* [PROMPT]:
From the data below, repeat exactly the lines from the line with "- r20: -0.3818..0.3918" to the line with "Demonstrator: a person", both included.

+-------+

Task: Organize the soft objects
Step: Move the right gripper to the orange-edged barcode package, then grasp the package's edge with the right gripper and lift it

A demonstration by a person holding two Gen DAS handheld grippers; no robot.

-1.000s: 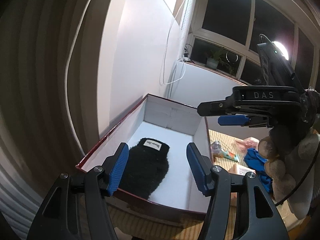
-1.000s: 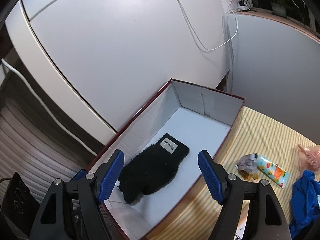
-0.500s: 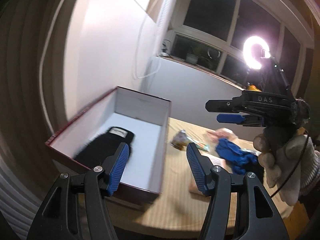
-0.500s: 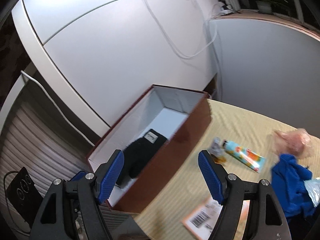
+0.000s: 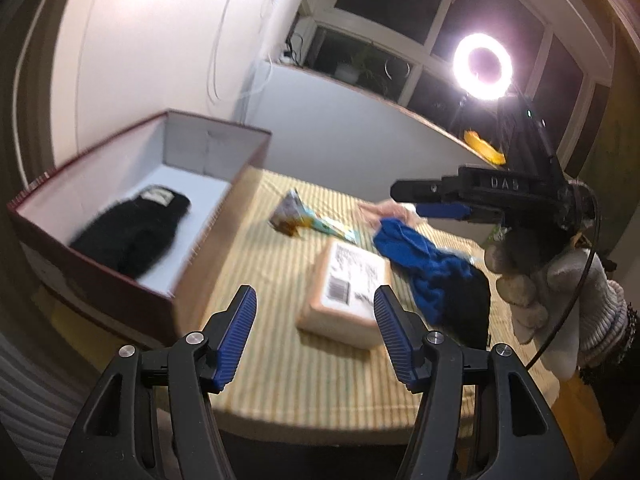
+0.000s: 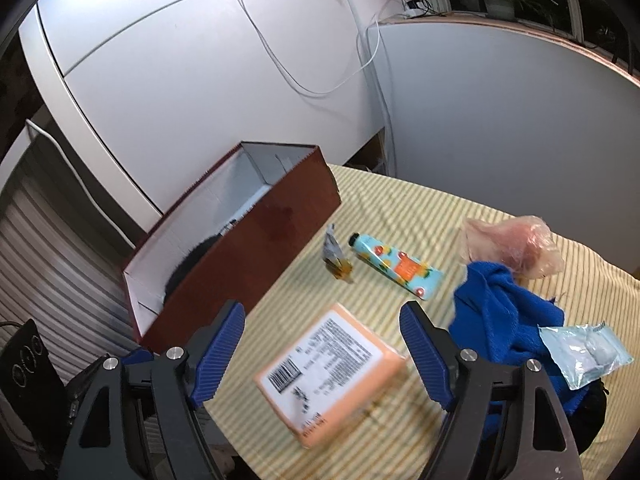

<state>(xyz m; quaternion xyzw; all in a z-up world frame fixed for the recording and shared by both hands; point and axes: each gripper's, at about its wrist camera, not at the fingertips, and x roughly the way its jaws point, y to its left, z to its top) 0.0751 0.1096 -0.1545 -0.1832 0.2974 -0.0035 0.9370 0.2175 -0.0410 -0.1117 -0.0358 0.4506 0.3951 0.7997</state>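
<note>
With the fuzzy black knit glove [image 5: 132, 236] left in the open maroon cardboard box [image 5: 120, 280], my empty fingers swung toward the crumpled blue knit cloth [image 6: 500, 316], left fingers [image 5: 316, 336] released, right fingers [image 6: 322, 350] opening.

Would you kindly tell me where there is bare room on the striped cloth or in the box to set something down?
Free: the box floor beyond the black glove, and the striped cloth between the box, tube and far edge. Crowded: the right side, where blue knit, pink bag, clear packet and orange parcel cluster.
</note>
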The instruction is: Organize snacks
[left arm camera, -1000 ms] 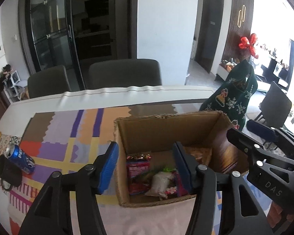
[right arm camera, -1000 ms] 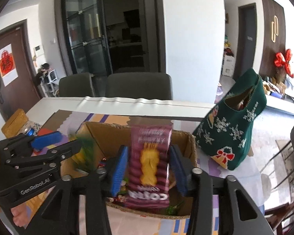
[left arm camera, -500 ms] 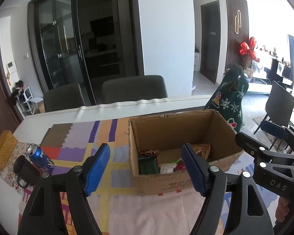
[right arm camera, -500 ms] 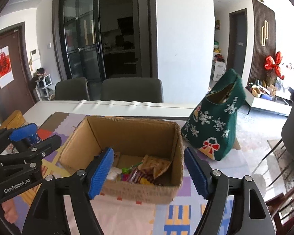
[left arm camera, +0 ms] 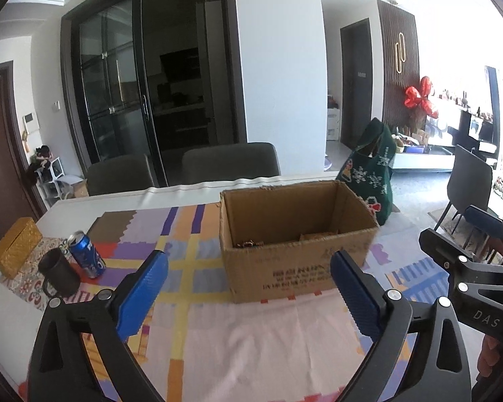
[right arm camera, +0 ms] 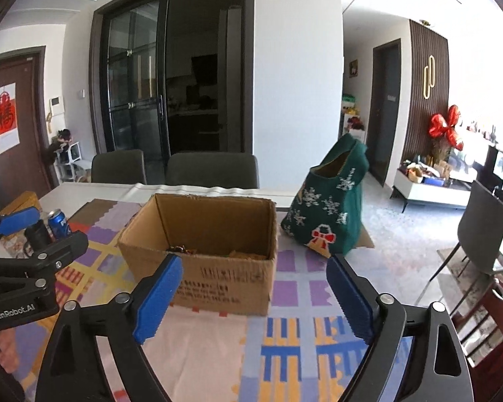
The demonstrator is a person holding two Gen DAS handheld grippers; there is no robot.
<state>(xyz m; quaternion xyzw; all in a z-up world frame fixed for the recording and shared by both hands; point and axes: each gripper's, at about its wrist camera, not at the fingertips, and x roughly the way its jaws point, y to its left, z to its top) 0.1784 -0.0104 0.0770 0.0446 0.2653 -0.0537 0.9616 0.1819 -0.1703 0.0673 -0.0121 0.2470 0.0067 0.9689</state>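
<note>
The cardboard box (left arm camera: 298,251) stands open-topped on the patchwork tablecloth (left arm camera: 191,268), about midway along the tabletop and nearer its far edge than the near one. Low inside it, only the tops of a few snack packets (right arm camera: 241,254) show above the front wall; what they are cannot be told.

The left gripper (left arm camera: 248,288) hangs above the near part of the cloth, short of the box and clear of it. Its jaws are opening and already stand wide, with nothing between the blue pads (left arm camera: 141,298). The right gripper (right arm camera: 253,296) is likewise short of the box, its jaws opening wide and empty; each gripper shows at the edge of the other's view.

Just beyond the box's right end, at the far right corner of the table, a green knitted bag (right arm camera: 332,207) with snowflakes and a red bow stands upright. Toward the left edge stand a blue drink can (left arm camera: 85,255) and a dark mug (left arm camera: 58,272), close together, with a golden woven box (left arm camera: 15,246) just beyond them. Two grey chairs (left arm camera: 231,164) stand at the far edge.
</note>
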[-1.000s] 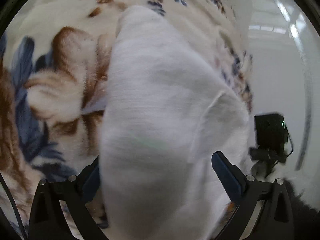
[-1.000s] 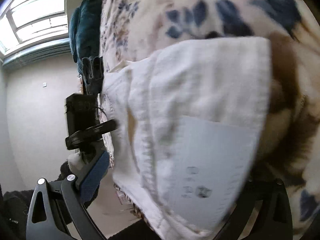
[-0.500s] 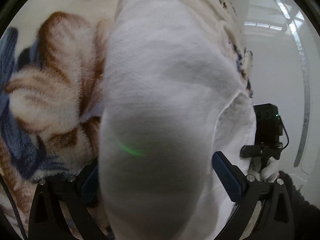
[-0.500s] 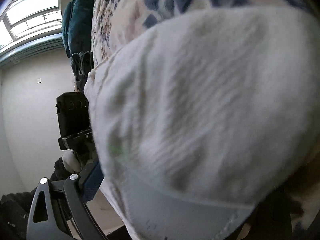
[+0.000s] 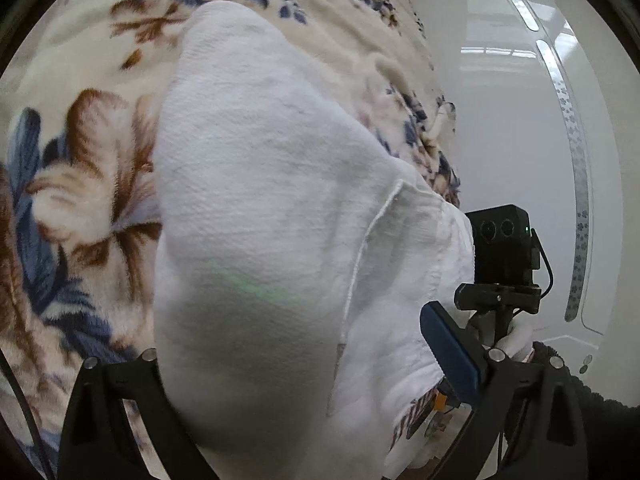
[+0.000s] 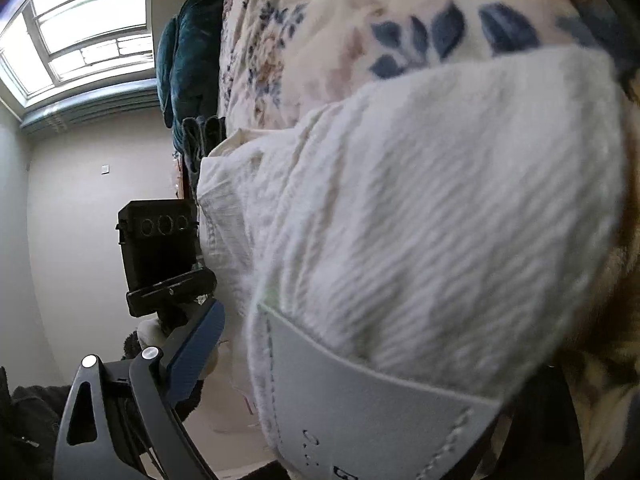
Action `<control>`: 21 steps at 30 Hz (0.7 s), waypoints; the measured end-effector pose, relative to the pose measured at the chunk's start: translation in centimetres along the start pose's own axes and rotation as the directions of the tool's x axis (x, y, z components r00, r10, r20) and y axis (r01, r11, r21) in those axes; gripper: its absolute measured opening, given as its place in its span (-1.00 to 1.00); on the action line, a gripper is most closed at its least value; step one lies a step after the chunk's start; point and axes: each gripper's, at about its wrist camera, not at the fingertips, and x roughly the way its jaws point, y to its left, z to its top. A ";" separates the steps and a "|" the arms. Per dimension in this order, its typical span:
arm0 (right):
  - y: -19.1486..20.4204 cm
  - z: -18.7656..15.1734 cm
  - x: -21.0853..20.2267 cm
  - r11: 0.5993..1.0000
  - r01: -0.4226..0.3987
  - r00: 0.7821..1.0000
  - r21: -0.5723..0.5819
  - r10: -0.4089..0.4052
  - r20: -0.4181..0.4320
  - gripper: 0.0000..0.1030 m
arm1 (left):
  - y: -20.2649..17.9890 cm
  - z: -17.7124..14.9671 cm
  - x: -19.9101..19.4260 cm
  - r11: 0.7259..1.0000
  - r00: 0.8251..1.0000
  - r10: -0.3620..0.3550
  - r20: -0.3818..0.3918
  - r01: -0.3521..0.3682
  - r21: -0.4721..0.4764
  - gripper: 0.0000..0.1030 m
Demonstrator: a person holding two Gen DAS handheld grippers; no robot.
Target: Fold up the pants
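Note:
White pants [image 5: 260, 180] lie bunched on a floral fleece blanket [image 5: 80, 160] and bulge up close to the lens. My left gripper [image 5: 300, 360] is open, its fingers wide apart with the cloth filling the gap. Its right blue pad [image 5: 448, 344] shows; the left pad is hidden behind fabric. In the right wrist view the pants [image 6: 460, 200] show ribbed cloth and a grey label patch [image 6: 360, 408]. My right gripper [image 6: 368, 368] also stands open around the cloth. Its left pad [image 6: 196, 348] is visible and its right finger is covered.
The other gripper's black camera box [image 5: 504, 240] and a white-gloved hand [image 5: 516, 340] sit at the blanket's edge, the left one's box [image 6: 160, 240] likewise. Dark teal fabric [image 6: 192, 52] lies at the bed's far end under a window [image 6: 80, 28]. A white glossy panel [image 5: 520, 120] stands beyond the bed.
Half a second ago the cloth swelled close to both lenses. It now sits a little farther off, and more blanket shows. Both grippers' fingers stay wide apart.

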 end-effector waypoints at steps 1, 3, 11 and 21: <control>1.0 0.0 0.4 1.000 0.000 1.000 -0.008 0.000 -0.002 0.90 | -0.3 -0.2 0.1 1.000 1.000 0.003 0.000 -0.003 0.002 0.93; 1.9 -0.2 0.1 1.000 -0.002 1.000 -0.020 0.002 -0.007 0.90 | -0.8 -0.3 -0.6 1.000 1.000 -0.002 0.009 0.002 0.004 0.93; 0.9 1.0 3.5 0.965 0.254 0.959 -0.062 -0.260 -0.109 0.80 | 2.8 0.6 1.9 0.973 0.971 0.232 -0.050 -0.232 0.018 0.93; 1.9 1.7 4.1 0.994 0.112 0.994 -0.001 -0.112 -0.019 0.49 | 3.2 0.2 -0.1 0.997 0.997 0.071 0.014 -0.071 -0.028 0.81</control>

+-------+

* [RESULT OF THE TASK]:
  - r20: -0.3818..0.3918
  - r01: -0.3521..0.3682
  - r21: -0.4721..0.4764
  - gripper: 0.0000..0.1030 m
Demonstrator: a person holding two Gen DAS handheld grippers; no robot.

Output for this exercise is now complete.